> What to produce
Retype, exactly as they appear below, the lines between the line holding "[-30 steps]" and the line holding "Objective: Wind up", both ends included.

+++ Data in this exercise

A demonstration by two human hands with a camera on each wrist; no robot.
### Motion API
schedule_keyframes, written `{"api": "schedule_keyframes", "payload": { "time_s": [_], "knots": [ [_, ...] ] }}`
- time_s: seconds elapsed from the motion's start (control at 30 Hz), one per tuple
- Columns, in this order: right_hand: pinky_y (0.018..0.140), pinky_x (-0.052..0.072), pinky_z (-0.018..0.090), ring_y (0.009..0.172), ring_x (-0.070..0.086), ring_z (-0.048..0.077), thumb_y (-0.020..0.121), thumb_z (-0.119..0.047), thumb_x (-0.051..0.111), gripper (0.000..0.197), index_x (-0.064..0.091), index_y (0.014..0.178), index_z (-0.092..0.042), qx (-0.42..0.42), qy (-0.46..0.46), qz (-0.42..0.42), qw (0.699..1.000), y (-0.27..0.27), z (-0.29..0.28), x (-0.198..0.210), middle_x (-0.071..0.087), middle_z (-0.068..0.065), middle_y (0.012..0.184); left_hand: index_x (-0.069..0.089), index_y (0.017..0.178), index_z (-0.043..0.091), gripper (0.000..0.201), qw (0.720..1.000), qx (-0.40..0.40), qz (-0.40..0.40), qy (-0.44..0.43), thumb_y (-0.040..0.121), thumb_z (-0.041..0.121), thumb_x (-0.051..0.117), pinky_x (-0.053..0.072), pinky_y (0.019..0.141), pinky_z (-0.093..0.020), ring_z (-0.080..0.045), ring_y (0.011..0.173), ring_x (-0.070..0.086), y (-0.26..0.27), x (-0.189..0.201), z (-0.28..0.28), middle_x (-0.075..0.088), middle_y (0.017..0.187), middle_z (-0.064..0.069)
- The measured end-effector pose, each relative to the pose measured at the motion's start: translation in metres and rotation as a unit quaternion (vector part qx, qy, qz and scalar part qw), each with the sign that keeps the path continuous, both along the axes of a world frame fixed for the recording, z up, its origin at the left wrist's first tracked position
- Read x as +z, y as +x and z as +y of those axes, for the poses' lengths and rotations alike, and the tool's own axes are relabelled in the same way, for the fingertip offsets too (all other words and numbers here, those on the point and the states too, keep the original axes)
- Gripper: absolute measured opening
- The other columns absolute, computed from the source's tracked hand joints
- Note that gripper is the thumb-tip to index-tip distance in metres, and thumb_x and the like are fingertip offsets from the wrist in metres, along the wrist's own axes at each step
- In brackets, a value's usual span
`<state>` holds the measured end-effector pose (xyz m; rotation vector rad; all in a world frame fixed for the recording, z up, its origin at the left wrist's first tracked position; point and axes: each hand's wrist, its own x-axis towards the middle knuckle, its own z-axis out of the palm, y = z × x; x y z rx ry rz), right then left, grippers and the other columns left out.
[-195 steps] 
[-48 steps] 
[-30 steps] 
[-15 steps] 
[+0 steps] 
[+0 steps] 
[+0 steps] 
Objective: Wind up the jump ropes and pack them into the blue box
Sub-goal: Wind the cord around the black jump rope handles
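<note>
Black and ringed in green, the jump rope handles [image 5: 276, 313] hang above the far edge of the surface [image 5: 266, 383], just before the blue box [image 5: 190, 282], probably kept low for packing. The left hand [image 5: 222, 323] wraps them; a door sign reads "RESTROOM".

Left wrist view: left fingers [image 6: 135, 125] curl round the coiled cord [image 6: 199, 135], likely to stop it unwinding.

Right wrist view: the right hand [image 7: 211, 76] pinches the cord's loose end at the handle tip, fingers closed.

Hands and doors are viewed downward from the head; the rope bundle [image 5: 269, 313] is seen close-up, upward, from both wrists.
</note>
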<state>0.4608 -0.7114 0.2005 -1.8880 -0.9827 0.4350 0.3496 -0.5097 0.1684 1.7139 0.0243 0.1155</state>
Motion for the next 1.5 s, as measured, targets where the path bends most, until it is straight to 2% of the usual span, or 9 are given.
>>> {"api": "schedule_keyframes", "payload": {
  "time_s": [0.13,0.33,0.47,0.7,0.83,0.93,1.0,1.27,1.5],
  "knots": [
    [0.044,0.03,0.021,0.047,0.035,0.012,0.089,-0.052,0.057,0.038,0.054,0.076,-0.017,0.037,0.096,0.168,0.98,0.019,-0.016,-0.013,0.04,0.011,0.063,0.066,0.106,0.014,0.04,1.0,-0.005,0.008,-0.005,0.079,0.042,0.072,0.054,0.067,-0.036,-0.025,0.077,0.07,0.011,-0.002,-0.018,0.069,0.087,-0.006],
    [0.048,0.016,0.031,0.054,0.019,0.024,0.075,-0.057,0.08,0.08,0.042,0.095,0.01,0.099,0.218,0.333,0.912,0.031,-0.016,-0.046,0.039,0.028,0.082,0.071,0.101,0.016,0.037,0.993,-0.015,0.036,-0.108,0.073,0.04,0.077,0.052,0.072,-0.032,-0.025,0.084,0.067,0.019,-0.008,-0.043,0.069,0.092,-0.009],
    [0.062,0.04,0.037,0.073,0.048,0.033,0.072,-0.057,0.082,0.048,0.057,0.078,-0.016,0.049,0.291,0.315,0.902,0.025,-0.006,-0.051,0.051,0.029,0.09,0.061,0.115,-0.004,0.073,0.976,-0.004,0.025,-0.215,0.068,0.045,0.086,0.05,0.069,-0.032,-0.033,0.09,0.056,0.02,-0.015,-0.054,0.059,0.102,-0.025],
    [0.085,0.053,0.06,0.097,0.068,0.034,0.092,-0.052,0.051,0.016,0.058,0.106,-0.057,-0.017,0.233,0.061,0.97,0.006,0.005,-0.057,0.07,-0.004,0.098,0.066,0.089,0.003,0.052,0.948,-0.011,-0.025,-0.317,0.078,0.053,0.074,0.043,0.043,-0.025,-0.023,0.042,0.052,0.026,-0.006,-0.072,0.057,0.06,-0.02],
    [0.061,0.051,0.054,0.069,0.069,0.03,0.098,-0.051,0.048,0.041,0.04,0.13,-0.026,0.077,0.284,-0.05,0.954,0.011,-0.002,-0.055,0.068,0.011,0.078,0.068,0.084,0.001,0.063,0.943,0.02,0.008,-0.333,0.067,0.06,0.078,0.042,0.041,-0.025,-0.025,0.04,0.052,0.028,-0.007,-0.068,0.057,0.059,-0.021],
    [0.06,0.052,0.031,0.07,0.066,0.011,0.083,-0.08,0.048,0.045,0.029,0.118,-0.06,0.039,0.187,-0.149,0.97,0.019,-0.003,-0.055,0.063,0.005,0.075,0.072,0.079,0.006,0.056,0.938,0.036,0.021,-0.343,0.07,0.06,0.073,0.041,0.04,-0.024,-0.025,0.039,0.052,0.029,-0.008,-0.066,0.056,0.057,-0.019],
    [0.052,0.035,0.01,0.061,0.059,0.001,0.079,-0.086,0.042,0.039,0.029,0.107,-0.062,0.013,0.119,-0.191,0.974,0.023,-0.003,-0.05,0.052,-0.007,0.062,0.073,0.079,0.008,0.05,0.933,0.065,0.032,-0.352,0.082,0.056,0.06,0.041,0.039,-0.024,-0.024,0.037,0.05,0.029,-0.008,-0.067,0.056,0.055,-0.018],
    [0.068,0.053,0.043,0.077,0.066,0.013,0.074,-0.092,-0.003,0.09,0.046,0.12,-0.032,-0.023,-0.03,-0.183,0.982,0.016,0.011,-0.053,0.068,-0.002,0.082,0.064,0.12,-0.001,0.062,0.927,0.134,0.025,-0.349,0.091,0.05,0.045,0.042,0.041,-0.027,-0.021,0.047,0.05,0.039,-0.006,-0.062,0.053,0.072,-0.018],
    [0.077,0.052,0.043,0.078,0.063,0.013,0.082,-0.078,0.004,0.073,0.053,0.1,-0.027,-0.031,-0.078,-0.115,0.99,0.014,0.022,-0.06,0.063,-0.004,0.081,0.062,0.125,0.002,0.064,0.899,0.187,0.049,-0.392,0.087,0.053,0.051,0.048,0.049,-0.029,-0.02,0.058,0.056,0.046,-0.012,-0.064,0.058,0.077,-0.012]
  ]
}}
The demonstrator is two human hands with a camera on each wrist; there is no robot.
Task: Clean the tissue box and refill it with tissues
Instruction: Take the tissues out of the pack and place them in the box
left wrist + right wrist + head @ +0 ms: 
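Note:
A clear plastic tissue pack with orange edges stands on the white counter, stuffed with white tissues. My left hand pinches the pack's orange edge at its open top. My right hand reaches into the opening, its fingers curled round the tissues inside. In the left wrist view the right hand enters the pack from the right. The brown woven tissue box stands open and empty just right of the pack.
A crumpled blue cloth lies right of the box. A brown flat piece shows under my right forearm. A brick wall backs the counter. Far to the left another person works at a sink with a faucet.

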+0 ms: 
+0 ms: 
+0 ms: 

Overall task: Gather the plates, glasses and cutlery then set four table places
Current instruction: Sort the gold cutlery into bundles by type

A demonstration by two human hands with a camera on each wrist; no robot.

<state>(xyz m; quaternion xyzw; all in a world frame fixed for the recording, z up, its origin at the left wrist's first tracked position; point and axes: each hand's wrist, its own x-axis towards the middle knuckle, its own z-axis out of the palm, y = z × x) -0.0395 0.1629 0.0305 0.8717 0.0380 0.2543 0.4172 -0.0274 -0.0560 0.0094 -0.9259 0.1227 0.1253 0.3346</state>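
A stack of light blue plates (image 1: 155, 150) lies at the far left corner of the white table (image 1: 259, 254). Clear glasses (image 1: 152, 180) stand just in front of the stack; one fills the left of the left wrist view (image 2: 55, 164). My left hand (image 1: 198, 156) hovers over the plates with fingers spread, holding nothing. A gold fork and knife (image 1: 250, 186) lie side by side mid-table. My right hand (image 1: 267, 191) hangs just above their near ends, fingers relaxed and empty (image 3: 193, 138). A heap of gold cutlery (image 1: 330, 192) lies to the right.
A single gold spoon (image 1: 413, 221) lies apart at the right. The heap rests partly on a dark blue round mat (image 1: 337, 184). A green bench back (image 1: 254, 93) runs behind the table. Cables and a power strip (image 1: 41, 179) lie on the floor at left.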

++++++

> Exercise solution
[-30 steps] 
[-15 steps] 
[+0 steps] 
[+0 steps] 
[+0 steps] 
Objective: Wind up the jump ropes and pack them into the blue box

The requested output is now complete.